Which I hope was never meant to be a serious claim that a computer would really be thinking in those cases.

> You could certainly ask this model to write up a plan for something.

This is not the same thing as planning. Because it's an LLM, if you ask it to write up a plan, it will do its thing and predict the next series of words most probable based on its training corpus. This is not the same as actively planning something with an intention of achieving a goal. It's basically reciting plans that exist in its training set adapted to the prompt, which can look convincing to a certain degree if you are lucky.

> Whether you like it or not, these LLMs do have some limited ability to reason.

While this is an ongoing discussion, there are various papers that make good attempts at proving the opposite. If you think about it, LLMs (before the trick applied in the o1 model) cannot have any reasoning ability since the processing time for each token is constant. Whether adding more internal "reasoning" tokens is going to change anything about this, I am not sure anyone can say for sure at the moment since the model is not open to inspection, but I think there are many pointers suggesting it's rather improbable. The most prominent being the fact that LLMs come with a > 0 chance of the next word predicted being wrong, thus real reasoning is not possible since there is no way to reliably check for errors (hallucination). Did you ever get "I don't know." as a response from an LLM? May that be because it cannot reason and instead just predicts the next word based on probabilities inferred from the training corpus (which for obvious reasons doesn't include what the model doesn't "know" and reasoning would be required to infer the fact that it doesn't know something)?

> I'm not here to praise chatbots or anything, but I also don't have a blind hatred for the technology, nor do I immediately reject everything labeled as "AI".

I hope I didn't come across as having "blind hatred" for anything.

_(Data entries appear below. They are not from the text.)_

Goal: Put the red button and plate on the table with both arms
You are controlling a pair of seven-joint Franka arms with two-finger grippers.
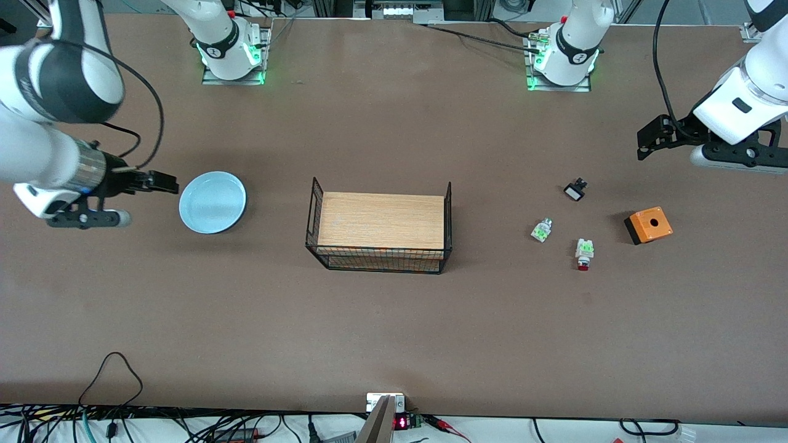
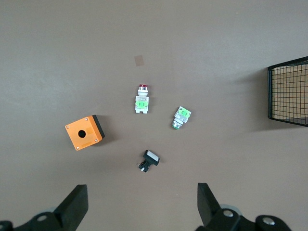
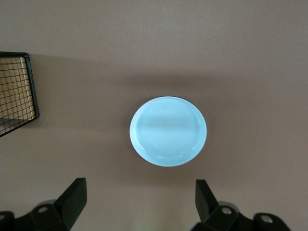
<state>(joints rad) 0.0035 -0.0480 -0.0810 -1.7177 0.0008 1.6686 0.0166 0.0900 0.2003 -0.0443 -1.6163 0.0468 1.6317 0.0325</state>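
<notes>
The pale-blue plate (image 1: pixel 212 202) lies flat on the brown table (image 1: pixel 394 332) toward the right arm's end, and also shows in the right wrist view (image 3: pixel 168 131). My right gripper (image 1: pixel 163 182) (image 3: pixel 139 185) is open and empty, over bare table just beside the plate's rim. The red button (image 1: pixel 583 253) (image 2: pixel 142 101) lies on its side on the table toward the left arm's end. My left gripper (image 1: pixel 654 138) (image 2: pixel 142 192) is open and empty, over bare table apart from the small parts.
A wooden-topped black wire basket (image 1: pixel 380 227) stands mid-table. Near the red button lie a white-green piece (image 1: pixel 541 230), a small black-and-white part (image 1: pixel 575 189) and an orange box (image 1: pixel 648 225) with a hole. Cables run along the table's front edge.
</notes>
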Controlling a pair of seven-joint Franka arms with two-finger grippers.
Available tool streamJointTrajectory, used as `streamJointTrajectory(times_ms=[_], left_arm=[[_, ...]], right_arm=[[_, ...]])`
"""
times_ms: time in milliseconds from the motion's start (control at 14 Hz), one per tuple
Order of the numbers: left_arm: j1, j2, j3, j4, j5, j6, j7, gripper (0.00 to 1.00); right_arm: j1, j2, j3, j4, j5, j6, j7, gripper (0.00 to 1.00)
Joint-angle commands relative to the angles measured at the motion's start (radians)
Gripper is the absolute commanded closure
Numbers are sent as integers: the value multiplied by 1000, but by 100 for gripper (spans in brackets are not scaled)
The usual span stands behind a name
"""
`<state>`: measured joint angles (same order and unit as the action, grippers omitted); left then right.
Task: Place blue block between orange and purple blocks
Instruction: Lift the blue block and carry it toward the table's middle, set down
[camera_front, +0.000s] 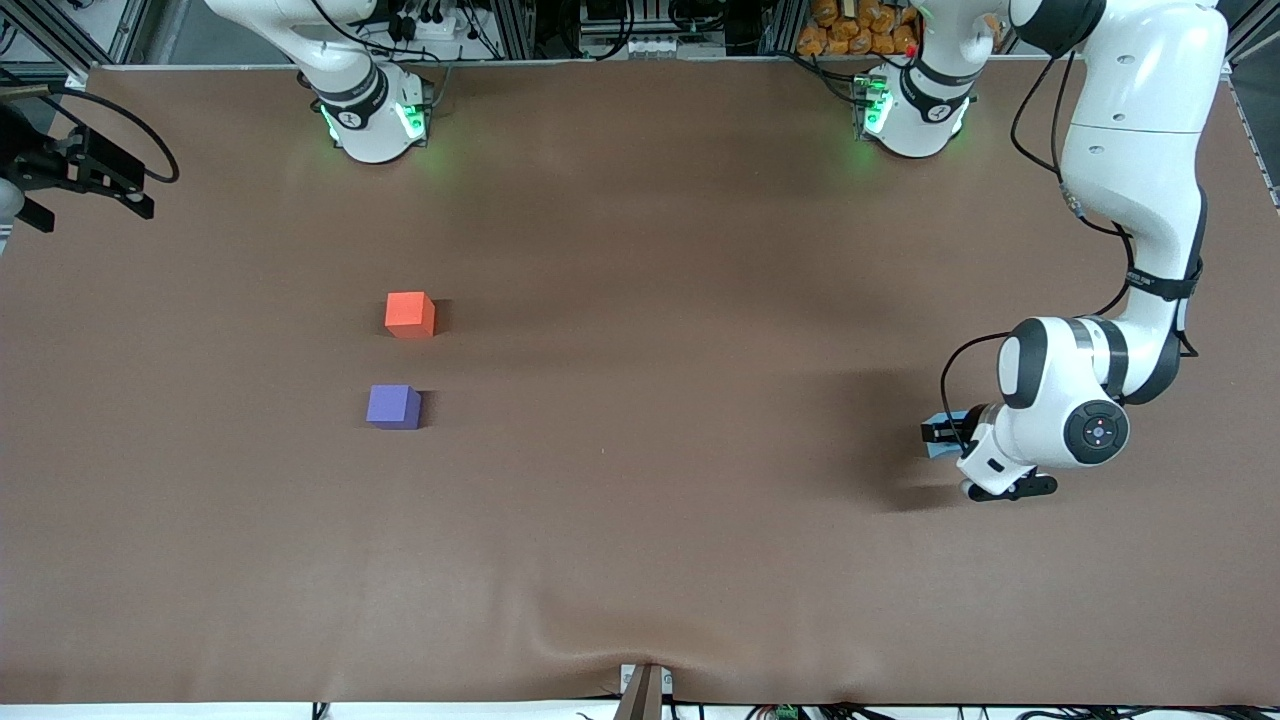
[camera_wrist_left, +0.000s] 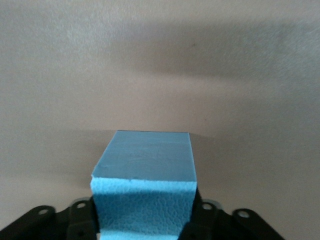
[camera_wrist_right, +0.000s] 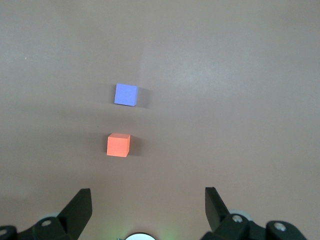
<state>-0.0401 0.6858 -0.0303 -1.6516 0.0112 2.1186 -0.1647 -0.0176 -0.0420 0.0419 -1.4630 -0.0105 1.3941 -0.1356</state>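
Observation:
The blue block (camera_wrist_left: 144, 165) sits between the fingers of my left gripper (camera_wrist_left: 145, 220), which is shut on it. In the front view the left gripper (camera_front: 941, 432) is low at the table toward the left arm's end, and only a sliver of the blue block (camera_front: 937, 450) shows. I cannot tell if the block touches the cloth. The orange block (camera_front: 410, 314) and the purple block (camera_front: 393, 407) lie toward the right arm's end, the purple one nearer the front camera, with a gap between them. My right gripper (camera_wrist_right: 147, 191) is open and empty, high above both blocks (camera_wrist_right: 119, 145) (camera_wrist_right: 125, 94).
A brown cloth (camera_front: 640, 520) covers the table. The right gripper (camera_front: 88, 205) shows at the edge of the front view, at the right arm's end. A wide bare stretch of cloth lies between the blue block and the other two blocks.

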Motion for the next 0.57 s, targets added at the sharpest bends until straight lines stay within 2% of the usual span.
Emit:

I think it's important to understand what transformer based LLMs are actually capable of and what they are not. Anthropomorphizing technology is in my estimation a slippery slope. Calling an LLM a "being", "thinking" or "reasoning" are only some examples of what "sales optimizing" anthropomorphization could look like. This comes not only with the danger of you investing into the wrong thing, but also of making wrong decisions that could have significant consequences for your future career and life in general. Last but not least, it might be detrimental to the development of future useful AI (as in "improving our lives") since it may lead to deciders in politics drawing the wrong conclusions in terms of regulation and so on.